Dès les premières négociations du « marché commun agricole », c’est un céréalier, Jean Deleau, président de l’Association générale des producteurs de blé (AGPB) et vice-président de la FNSEA, qui en négocie les conditions pour la France à la fin des années 1950. L’Europe se construit sur un pacte entre la France et l’Allemagne : à la première l’agriculture, à la seconde l’industrie. L’Europe agricole sera façonnée jusqu’au début des années 1990 selon les desiderata de la commission économique de la FNSEA, contrôlée par les « grandes cultures ».

Quand la démocratie dit non, on mord

La réunification de l’Allemagne, l’arrivée de la Pologne et de la Roumanie écornent l’hégémonie française. Le Copa accepte, dans le cadre de l’Organisation mondiale du commerce, une sorte de troc : l’agriculture européenne s’ouvre à la concurrence mondiale ; en échange, les industries du continent peuvent écouler leurs automobiles et leurs médicaments dans les pays partenaires. Cette mise en compétition avec les agriculteurs du monde entier contraint les agro-industriels européens à financiariser leur modèle plutôt qu’à l’écologiser. Les autres agriculteurs, étranglés par les ciseaux des règles et des cours, ont la faillite ou le suicide pour horizon. Autant d’opportunités d’agrandissement pour les vainqueurs.

Et quand, acculé, on ne peut rien contre les lois libérales, la hausse de l’énergie, le yo-yo des cours mondiaux, on accuse l’écologie, on casse le thermomètre de l’urgence à agir. On conspue l’UE aux Pays-Bas, en Allemagne, en Pologne, à Paris. On accepte le dangereux pari de faire entrer plus de droite et d’extrême droite au Parlement européen en juin prochain, pour obtenir que capote le plan climat de l’UE. Quand la démocratie dit non, on mord.

 

Un rendez-vous mensuel avec le ministre

En France, la force de la FNSEA repose sur la construction de quatre organisations mises sur pied pour contrôler le monde agricole et exercer le pouvoir paysan : le syndicat, qui contrôle les hommes ; la coopérative et la mutualité qui veillent sur l’économique et le social ; et la chambre d’agriculture, qui tient le territoire : elle aide les jeunes à s’installer, propose des formations, assure la traçabilité des animaux, etc.

Face à ce maillage serré du territoire et du métier, un jeune agriculteur choisit plus souvent le confort d’une installation « conventionnelle », qui aura le soutien « des structures », que la bataille pour convaincre commission foncière, banquier et coopérative d’un projet atypique (agroforesterie, bio, etc.).

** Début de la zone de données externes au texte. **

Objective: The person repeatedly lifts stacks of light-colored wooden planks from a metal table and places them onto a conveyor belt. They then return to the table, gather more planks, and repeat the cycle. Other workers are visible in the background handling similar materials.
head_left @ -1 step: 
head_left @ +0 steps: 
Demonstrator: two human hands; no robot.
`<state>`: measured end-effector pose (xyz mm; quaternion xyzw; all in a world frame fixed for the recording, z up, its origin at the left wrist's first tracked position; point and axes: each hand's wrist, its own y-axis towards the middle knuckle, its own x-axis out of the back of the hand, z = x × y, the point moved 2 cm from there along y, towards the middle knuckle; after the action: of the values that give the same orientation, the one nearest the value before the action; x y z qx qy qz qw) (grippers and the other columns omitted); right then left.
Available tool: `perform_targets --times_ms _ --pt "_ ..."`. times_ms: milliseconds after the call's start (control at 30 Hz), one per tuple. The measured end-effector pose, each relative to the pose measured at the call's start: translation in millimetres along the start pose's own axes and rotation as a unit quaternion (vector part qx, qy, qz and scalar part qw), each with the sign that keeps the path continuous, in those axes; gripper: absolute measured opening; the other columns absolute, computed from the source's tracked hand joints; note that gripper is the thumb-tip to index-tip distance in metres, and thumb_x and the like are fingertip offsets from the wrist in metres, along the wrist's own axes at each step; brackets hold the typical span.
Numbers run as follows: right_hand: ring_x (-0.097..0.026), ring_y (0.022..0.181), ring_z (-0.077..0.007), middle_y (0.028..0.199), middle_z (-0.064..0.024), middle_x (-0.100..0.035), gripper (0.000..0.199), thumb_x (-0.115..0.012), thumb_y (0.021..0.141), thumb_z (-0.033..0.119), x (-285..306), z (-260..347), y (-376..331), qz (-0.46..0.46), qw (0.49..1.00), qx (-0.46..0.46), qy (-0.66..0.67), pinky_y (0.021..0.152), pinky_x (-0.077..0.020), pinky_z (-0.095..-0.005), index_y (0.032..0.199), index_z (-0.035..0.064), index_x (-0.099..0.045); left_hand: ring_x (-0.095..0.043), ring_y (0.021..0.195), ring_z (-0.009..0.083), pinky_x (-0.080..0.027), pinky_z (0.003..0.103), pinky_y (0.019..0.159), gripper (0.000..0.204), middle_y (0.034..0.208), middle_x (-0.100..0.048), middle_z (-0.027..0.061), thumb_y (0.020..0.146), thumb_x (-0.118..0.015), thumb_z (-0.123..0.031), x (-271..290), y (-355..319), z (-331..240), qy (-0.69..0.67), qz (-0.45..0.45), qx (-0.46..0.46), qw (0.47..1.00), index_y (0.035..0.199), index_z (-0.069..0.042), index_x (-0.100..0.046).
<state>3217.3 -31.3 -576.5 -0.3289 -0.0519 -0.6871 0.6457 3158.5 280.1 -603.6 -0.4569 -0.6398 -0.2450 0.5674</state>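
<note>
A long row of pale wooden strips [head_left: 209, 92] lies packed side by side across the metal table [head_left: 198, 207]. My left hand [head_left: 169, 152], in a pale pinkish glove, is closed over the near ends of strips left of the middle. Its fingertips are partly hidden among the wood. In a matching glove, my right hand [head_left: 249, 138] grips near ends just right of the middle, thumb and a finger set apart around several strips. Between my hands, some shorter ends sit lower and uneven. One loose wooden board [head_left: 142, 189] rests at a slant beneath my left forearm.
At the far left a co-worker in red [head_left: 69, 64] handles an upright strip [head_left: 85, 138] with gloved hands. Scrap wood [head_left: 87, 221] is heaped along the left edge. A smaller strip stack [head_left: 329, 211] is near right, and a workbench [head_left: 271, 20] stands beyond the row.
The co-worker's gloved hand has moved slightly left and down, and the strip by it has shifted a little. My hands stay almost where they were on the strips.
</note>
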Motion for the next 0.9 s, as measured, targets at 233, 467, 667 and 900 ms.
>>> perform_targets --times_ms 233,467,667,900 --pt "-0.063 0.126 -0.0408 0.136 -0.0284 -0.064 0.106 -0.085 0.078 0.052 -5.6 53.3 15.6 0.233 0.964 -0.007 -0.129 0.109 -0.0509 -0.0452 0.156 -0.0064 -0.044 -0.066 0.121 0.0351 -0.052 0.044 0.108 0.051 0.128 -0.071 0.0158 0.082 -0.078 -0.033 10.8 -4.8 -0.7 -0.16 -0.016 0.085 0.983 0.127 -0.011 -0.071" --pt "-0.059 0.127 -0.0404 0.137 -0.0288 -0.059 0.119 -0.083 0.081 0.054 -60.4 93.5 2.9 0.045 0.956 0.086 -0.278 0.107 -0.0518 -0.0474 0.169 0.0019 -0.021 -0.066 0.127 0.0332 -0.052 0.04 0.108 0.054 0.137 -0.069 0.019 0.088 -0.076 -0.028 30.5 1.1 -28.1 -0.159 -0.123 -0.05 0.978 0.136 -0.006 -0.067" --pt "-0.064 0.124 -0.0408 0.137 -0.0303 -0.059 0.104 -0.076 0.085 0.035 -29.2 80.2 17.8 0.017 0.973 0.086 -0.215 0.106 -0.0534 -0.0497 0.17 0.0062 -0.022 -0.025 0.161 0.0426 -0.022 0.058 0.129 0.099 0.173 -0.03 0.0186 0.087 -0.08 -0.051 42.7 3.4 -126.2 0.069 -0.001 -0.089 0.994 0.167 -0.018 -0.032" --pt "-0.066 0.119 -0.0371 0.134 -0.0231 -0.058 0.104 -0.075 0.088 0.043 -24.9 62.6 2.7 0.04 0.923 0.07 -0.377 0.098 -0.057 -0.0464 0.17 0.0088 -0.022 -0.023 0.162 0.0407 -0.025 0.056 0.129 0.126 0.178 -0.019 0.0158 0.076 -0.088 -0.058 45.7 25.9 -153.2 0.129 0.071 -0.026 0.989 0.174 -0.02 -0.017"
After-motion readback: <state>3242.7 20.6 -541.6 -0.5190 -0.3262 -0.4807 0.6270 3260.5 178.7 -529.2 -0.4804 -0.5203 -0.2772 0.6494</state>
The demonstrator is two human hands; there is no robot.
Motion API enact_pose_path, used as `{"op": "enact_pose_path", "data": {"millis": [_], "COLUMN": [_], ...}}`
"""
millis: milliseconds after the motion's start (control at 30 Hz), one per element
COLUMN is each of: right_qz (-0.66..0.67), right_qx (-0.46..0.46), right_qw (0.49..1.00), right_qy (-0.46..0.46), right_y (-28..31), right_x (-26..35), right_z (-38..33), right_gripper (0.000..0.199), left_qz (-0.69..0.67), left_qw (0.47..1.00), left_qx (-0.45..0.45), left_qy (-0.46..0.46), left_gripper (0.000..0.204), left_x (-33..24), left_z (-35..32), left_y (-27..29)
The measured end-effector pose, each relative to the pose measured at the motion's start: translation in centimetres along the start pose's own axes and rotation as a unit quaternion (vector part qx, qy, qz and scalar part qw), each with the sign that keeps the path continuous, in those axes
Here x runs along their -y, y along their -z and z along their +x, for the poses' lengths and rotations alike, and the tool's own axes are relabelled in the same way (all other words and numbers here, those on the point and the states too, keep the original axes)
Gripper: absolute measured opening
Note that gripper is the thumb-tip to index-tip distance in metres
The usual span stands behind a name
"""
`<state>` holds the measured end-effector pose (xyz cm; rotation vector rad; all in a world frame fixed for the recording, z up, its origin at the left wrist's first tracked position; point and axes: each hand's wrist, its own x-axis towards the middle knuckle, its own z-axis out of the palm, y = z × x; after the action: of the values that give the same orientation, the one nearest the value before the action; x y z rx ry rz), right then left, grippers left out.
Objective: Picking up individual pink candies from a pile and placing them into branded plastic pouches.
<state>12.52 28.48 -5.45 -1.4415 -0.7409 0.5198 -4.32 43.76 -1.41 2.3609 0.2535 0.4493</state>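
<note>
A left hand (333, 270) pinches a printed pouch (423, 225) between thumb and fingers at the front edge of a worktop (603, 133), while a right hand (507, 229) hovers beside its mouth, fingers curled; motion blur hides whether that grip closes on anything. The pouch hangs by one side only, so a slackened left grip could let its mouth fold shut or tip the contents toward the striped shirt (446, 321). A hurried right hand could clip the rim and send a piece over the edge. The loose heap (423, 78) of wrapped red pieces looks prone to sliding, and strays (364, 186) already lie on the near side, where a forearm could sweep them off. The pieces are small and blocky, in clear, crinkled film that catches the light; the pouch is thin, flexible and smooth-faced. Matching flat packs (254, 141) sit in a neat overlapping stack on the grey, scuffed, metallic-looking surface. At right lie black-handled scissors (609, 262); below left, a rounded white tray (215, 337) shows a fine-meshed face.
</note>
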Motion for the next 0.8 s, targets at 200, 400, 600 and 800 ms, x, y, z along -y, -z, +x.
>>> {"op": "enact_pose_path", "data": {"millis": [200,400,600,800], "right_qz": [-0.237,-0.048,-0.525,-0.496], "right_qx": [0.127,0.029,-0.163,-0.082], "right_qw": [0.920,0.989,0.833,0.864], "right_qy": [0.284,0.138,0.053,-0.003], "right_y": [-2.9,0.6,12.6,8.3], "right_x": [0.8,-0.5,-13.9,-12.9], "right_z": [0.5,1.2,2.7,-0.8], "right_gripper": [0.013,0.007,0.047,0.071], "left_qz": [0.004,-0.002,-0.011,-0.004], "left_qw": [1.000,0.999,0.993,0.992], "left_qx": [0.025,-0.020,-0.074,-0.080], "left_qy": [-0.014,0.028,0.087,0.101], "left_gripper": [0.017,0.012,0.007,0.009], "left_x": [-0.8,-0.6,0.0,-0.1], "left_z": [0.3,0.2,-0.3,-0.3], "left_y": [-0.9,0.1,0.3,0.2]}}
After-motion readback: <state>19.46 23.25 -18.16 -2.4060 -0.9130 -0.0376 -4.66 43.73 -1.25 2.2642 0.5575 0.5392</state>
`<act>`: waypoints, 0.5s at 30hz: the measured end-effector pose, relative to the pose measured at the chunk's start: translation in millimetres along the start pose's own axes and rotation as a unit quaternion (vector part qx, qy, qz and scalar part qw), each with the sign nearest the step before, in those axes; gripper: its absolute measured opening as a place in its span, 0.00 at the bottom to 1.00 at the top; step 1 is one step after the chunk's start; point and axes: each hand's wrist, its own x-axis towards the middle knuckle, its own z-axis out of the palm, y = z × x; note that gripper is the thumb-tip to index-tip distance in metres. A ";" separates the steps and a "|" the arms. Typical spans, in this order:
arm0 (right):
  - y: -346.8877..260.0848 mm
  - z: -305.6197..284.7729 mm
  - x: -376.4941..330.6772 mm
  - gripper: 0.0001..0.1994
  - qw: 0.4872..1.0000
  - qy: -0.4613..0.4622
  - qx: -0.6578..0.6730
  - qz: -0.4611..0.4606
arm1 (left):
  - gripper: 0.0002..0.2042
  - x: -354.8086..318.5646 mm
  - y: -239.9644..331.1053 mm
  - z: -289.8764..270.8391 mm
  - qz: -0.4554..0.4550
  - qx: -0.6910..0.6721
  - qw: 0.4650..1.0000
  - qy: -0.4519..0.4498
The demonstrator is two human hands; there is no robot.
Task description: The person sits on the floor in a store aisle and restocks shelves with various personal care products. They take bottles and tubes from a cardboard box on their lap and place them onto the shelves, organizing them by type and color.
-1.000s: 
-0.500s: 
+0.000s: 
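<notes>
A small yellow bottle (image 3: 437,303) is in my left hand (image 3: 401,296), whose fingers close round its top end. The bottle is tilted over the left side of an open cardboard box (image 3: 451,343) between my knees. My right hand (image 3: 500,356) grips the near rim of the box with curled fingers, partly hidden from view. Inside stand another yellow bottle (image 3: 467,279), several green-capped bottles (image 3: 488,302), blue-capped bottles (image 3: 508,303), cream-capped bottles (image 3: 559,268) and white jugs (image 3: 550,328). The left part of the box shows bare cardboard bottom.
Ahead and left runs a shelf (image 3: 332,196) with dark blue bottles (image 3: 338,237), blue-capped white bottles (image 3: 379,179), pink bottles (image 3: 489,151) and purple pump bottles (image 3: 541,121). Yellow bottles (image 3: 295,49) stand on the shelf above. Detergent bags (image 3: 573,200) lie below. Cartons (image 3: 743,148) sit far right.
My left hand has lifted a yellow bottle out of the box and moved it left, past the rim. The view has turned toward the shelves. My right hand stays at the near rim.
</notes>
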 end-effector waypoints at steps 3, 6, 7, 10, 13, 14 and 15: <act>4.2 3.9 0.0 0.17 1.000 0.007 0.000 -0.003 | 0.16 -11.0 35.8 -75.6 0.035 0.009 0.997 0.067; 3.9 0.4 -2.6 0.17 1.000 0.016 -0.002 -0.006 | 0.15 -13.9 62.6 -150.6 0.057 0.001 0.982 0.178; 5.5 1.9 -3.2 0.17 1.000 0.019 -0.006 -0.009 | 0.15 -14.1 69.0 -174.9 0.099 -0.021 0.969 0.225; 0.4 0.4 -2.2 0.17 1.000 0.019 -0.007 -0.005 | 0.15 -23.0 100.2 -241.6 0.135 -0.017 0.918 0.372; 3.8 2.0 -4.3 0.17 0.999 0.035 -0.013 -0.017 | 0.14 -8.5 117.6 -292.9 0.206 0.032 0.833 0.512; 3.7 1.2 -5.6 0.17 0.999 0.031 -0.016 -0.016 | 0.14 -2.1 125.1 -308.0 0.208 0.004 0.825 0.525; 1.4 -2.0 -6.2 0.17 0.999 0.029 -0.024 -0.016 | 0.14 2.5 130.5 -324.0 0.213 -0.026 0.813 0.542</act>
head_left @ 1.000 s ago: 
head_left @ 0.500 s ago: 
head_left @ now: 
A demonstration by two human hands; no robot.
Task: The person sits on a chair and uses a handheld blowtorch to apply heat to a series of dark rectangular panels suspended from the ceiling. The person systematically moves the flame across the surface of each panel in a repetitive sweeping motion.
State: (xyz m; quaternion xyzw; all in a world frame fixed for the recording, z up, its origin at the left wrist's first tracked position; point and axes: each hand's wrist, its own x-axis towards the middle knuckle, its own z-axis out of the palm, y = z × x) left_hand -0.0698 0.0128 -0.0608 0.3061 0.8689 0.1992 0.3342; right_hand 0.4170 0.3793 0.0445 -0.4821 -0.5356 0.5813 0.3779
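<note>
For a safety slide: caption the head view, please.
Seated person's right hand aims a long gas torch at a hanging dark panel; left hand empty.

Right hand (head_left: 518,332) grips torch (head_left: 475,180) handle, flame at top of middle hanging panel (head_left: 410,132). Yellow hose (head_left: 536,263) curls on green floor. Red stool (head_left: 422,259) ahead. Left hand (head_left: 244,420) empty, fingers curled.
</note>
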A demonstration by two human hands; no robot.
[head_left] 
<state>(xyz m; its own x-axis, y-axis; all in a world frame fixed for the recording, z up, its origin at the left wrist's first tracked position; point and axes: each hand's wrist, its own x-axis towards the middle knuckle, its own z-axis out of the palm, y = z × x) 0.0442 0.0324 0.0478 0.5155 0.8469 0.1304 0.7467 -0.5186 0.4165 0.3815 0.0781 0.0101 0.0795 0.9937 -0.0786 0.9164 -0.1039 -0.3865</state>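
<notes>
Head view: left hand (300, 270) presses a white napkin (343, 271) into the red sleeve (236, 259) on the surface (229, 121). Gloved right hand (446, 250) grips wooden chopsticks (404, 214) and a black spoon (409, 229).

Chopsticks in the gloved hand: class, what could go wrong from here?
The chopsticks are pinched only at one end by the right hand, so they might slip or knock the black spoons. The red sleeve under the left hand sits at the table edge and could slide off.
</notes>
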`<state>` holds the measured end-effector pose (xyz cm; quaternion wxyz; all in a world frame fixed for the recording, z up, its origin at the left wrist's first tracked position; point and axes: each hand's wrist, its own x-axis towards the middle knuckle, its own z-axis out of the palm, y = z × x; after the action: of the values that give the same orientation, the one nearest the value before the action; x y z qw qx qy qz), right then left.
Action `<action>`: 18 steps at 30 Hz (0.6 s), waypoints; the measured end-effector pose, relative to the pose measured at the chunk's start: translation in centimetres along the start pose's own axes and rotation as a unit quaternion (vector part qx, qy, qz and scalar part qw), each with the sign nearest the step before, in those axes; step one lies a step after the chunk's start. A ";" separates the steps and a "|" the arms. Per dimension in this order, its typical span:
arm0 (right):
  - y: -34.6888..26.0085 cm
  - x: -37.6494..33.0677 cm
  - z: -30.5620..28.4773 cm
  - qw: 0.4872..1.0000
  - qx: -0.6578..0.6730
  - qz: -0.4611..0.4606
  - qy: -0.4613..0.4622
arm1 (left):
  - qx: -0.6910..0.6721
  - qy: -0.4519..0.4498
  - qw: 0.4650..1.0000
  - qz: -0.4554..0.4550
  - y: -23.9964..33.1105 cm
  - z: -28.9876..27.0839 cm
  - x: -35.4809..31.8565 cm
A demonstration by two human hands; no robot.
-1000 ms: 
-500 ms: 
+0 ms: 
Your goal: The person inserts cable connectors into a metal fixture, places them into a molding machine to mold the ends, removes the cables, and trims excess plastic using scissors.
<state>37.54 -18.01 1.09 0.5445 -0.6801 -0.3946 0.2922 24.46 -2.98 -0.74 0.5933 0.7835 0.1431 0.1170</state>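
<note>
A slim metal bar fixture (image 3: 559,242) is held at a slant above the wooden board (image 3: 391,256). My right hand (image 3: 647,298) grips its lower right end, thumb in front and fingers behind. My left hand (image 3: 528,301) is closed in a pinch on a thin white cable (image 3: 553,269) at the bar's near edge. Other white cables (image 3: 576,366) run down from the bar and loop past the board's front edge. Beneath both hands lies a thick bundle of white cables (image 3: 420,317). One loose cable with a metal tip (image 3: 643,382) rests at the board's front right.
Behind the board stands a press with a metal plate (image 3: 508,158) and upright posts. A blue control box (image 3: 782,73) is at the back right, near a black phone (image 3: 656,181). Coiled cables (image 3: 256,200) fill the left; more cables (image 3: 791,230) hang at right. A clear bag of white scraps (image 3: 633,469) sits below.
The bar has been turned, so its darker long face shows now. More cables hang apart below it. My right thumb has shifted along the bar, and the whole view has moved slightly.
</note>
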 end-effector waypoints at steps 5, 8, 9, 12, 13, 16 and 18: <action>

Sans compter la difficulté sociale quotidienne d’être celui ou celle qui a fait le pas de travers.

Cette organisation permet à la FNSEA de présider le Crédit agricole du niveau local au niveau national, la Mutualité sociale agricole (MSA), la société d’assurance mutualiste Groupama… Cette organisation a aussi obtenu, en 1966, la création du Conseil de l’agriculture française, outil de cogestion syndicat-gouvernement de la politique agricole, dont la composition est pour le moins consanguine. Y siègent en effet la FNSEA et son organisation de jeunesse, les Jeunes Agriculteurs, l’association des chambres d’agriculture, tenues à 93 % par la FNSEA, et la Confédération des coopératives et des mutuelles, toutes présidées par… la FNSEA.

Un rendez-vous mensuel avec leur ministre assure aux syndicalistes des textes législatifs favorisant le modèle économique de l’agriculture conventionnelle et le soutien politique de l’administration publique. À charge pour la FNSEA de mettre en œuvre sur le terrain ce qui a été négocié à Paris, ce qui explique les attributions préférentielles de terres, d’aides et de soutiens divers. Cela permet aussi au syndicat de donner son avis sur les nominations au poste de ministre de l’Agriculture.

Malgré la reconnaissance du pluralisme syndical en 1981, le Conseil de l’agriculture française reste fermé aux autres syndicats agricoles. Et la seule marge de manœuvre du Premier ministre consiste à choisir, dans la liste tendue par la FNSEA, quelles revendications il satisfera. En d’autres temps, républicains, une crise sociale se réglait par une conférence sociale avec tous les acteurs. Mais la « Fédé » ne semble pas prête à partager son pouvoir ni, surtout, à entendre l’urgence scientifique de changer de modèle.